There can be no question about the fact that Respondent was a public officer. The question is whether he has named or appointed anyone to public employment who is related to him within the prohibited degree. Both Gordon Fletchall and Kermit Thrasher were within that degree of relationship. Hence, did he name or appoint them or either of them to public employment ? It appears from the evidence, confirmed by the Commissioner’s findings, that Gordon Fletchall had worked for the county as a bulldozer operator for several years prior to 1965; he was paid solely by the hour. This work was seasonal, in a sense, in that the work stopped during the winter months, usually being resumed in March. The charge now is that he was employed on March 22, 1965, by the affirmative vote of all three members of the Court. Gordon testified that before he went back to work in 1965, he talked to Judge Gabbert only; the Respondent testi[426]*426fied that he did not vote to hire his brother; there is no record in the transcript showing anything on the subject. Judge Gabbert testified on cross-examination that he “guessed” that Respondent had never voted officially to hire Gordon but that the business at that time was not conducted in any such formal manner. The Commissioner found that it did not appear from the evidence “when or how he was chosen” or that Respondent connived to have him employed, but that he was paid by the consent of all three Judges after he was recalled. We find that the Informant has failed to prove any violation by the Respondent on this charge; he has failed to show that any action of Respondent was instrumental in putting his brother to work. State ex rel. McKittrick v. Becker, Banc, 336 Mo. 815, 81 S.W.2d 948; State ex inf. McKittrick v. Whittle, 333 Mo. 705, 63 S.W.2d 100, 88 A.L.R. 1099. Moreover, we doubt seriously that the recall of a longtime hourly worker, after the usual winter layoff, would constitute an “employment” within the meaning of the constitutional provision. See, by way of analogy, ACF Industries v. Industrial Commission, Banc, Mo., 320 S.W.2d 484, 491.

Kermit Thrasher was called to work in April, 1965; Judge Gabbert testified that a laborer on the bridge crew had quit, leaving only the foreman, and that “one of us called him.” Thrasher had also done seasonal work for the county for years, and he testified that “somebody just called me up” and that he started work at about the usual time of the year. Again, no record is shown; Respondent denied that he had voted to employ Thrasher, and he was not contradicted. Later Thrasher was put on a different job with a raise of twenty-five cents an hour; the record of that date shows that Respondent voted against the raise.
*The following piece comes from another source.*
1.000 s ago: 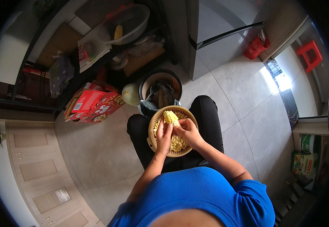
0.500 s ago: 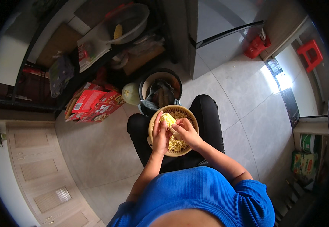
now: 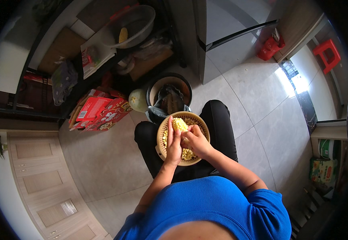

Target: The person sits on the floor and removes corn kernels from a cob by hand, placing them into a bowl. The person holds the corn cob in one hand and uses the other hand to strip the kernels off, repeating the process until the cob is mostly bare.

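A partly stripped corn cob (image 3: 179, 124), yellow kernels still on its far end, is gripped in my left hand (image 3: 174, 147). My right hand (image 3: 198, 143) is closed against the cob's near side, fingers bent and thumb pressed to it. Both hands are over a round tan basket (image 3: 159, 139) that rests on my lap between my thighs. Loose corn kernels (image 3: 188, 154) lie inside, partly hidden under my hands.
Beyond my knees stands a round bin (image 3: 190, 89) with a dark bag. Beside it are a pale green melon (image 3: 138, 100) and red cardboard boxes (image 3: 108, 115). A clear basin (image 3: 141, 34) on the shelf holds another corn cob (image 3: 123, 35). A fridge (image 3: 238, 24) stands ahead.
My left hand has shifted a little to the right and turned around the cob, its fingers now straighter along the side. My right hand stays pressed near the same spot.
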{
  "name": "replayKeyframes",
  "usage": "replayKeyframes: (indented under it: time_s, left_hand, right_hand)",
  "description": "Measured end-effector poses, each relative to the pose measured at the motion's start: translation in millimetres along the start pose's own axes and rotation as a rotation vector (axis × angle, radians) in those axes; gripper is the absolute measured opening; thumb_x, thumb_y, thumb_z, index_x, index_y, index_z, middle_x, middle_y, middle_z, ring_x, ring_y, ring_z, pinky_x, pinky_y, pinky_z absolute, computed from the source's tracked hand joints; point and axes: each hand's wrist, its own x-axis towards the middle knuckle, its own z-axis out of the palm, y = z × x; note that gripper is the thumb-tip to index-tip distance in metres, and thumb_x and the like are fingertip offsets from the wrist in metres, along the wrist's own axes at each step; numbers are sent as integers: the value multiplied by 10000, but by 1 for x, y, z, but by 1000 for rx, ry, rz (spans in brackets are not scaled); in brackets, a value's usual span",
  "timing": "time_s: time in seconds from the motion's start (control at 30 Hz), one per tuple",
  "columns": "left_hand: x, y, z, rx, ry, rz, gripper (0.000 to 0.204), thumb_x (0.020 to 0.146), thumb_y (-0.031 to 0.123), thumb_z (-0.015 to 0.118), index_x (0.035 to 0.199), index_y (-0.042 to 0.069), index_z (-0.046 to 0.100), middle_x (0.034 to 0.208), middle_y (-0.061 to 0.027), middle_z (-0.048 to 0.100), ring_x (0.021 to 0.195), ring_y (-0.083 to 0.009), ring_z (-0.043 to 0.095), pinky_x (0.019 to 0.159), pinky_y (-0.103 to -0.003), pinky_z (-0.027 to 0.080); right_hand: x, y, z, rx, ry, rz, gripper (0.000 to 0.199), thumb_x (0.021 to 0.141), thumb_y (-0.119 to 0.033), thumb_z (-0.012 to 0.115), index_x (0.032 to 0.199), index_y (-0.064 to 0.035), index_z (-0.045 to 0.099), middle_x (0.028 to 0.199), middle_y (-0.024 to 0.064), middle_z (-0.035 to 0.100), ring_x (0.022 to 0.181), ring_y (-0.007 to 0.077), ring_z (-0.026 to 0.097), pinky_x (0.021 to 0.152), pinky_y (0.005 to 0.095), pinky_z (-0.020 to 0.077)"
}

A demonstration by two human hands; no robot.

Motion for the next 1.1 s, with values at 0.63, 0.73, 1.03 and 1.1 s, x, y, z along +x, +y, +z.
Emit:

No impropriety has been established on this charge; the Commissioner agrees. We find for the Respondent on Count 1.

Respondent’s counsel objected throughout the hearing to the admission of oral testimony of actions by the Court or any of its members, asserting that this was wholly irrelevant because the Court could speak only through its records. All such evidence was received subject to objection, and the Commissioner later ruled it properly admitted.